Os truques da imaginação

Pensem em fadas, unicórnios, trolls, hobbits, elfos, duendes, o monstro do esparguete e… Deus! Faz sentido pôr tudo no mesmo saco? Um ateu diria que sim e a razão está em serem personagens que fazem parte da história humana que não se vêem. E o que não se vê, não existe. Não passa de um fruto da nossa imaginação.

Bom… um fotão também não se vê e enquanto não surgiram experiências como o efeito fotoeléctrico, poderiam ser consideradas fruto da imaginação. O mesmo poderíamos dizer com as partículas fundamentais do nosso universo. Enquanto não se construiu o Large Hadron Collider – LHC para os amigos – não teria sido possível verificar que o bosão Higgs existe mesmo. Então, o ateu dá um passo em frente e assume que, o que não vê, existe, desde que a ciência o demonstre. Como não há qualquer experiência científica que me permita verificar a existência de fadas , unicórnios, trolls, hobbits, elfos, duendes, o monstro do esparguete e… Deus, então, tais criaturas e… Criador não devem existir.

Bom… a intenção de um artista quando pinta um quadro memorável não se consegue verificar cientificamente, senão perguntando ao autor. Mas se o autor não está já entre nós, como posso verificar se a intenção existia? Quando olho para um quadro de arte moderna que para a maior parte das pessoas parecem uns rabiscos aleatórios, críticos de arte vêem coisas que, aparentemente, o comum mortal não vê. Logo, o crítico não passa de um crente seduzido pela enganadora imaginação? Não. O crítico tem uma sensibilidade maior para identificar os padrões naquilo que parece ser aleatório, sabe distinguir a espessura do traço e “vê” o movimento do pintor, como se o quadro fosse o resultado de uma dança entre o artista e a tela. Assim, através da história que o crítico faz na sua análise dessa dança consegue chegar a uma possível interpretação para a intenção do autor que, na realidade, existe.
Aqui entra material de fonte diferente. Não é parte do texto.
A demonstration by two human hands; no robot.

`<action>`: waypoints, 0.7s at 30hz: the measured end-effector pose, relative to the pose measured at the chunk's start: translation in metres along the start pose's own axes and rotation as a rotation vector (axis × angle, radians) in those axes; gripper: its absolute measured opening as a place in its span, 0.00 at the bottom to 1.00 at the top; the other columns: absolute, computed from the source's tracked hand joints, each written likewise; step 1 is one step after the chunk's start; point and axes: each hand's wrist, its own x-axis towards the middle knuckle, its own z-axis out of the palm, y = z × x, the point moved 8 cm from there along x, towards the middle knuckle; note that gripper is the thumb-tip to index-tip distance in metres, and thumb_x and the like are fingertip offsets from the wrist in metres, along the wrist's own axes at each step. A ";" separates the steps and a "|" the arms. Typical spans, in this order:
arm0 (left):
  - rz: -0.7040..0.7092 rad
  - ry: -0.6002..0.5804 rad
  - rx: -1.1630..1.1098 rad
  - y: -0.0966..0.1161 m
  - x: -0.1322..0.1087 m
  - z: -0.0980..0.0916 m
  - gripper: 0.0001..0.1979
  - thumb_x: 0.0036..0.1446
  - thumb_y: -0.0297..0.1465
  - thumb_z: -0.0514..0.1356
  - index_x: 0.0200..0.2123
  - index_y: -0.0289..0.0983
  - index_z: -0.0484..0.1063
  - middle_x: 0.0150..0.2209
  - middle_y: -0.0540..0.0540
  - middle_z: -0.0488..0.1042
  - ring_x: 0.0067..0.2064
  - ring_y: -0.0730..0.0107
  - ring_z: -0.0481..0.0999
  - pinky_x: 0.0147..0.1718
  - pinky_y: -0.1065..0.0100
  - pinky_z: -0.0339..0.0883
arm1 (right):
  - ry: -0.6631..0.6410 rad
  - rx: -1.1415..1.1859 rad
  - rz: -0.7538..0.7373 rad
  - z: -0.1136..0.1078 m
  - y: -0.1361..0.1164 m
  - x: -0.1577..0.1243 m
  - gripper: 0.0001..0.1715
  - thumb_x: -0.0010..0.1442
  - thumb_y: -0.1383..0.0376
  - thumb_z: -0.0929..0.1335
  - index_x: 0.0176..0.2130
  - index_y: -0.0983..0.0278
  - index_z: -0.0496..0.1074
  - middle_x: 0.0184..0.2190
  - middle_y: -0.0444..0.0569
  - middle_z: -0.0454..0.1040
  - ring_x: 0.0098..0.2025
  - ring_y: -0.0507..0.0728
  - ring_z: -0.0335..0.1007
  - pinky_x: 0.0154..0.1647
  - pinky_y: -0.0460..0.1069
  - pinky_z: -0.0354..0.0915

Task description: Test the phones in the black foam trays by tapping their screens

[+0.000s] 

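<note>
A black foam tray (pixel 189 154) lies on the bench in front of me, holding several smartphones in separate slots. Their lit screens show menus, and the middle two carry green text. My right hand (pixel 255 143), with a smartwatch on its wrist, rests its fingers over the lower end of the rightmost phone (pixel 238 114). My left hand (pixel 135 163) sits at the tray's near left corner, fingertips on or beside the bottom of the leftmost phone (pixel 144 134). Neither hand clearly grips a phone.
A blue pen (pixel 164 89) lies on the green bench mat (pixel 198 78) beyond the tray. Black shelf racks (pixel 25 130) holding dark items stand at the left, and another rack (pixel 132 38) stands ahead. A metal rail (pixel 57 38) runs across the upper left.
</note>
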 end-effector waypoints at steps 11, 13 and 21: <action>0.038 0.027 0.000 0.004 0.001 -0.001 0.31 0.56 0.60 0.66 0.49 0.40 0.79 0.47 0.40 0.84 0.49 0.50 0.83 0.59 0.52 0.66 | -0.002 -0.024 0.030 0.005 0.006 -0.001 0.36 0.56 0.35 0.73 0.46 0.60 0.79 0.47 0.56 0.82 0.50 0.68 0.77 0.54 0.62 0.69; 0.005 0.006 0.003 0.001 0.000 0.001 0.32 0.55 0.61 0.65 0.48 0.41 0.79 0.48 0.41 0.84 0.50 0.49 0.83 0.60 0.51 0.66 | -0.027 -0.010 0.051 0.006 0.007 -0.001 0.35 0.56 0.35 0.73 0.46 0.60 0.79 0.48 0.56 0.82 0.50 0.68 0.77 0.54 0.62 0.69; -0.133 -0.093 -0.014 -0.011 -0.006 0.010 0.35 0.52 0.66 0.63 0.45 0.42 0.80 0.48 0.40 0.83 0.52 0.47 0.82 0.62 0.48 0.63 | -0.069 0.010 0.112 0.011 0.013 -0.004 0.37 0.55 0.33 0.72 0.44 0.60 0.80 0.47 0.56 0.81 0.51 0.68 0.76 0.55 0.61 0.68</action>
Neste mundo há coisas reais materiais como o fotão, mas há também coisas reais imateriais como uma intenção artística. O desafio está em distinguir o que é real do que é fruto da imaginação. No caso da intenção é preciso um quadro real material para colocar a hipótese da intenção existir. No caso das fadas, unicórnios, trolls, hobbits, elfos, duendes, e o monstro do esparguete não há nada de material real que nos permita colocar a hipótese da sua existência. Todo o adulto maduro sabe que são fruto da imaginação humana. Então, por que razão a maior parte da humanidade não considera Deus também um fruto da sua imaginação?

Não há experiência científica que possa verificar Deus por ser a realidade que tudo determina, pois, a experiência teria de ser maior do que essa realidade, resultando num contra-senso.

Por muitos argumentos que tenhamos que nos permitam interpretar a existência de Deus, e que podem levar à conversão de ateus conceituados como Antony Flew, os conceitos de Deus são tantos que será sempre possível argumentar pela sua inexistência.

Será, então, justificável colocar fadas, unicórnios, trolls, hobbits, elfos, duendes, o monstro do esparguete e… Deus no mesmo saco? Sim… se cederes aos truques da imaginação. E esses truques pretendem levar-te a confundir percepção com imaginação. O ser humano tem consciência de si mesmo e uma capacidade insólita de percepcionar o mundo. Deus é uma percepção interior que levou o ser humano ao longo de milénios a encetar num caminho de descoberta de Deus que dura até hoje.

Esta é uma distinção fundamental.

Fadas, unicórnios, trolls, hobbits, elfos, duendes, o monstro do esparguete imaginam-se.

Mas Deus percepciona-se.

É por isso que meter tudo no mesmo saco são truques da imaginação.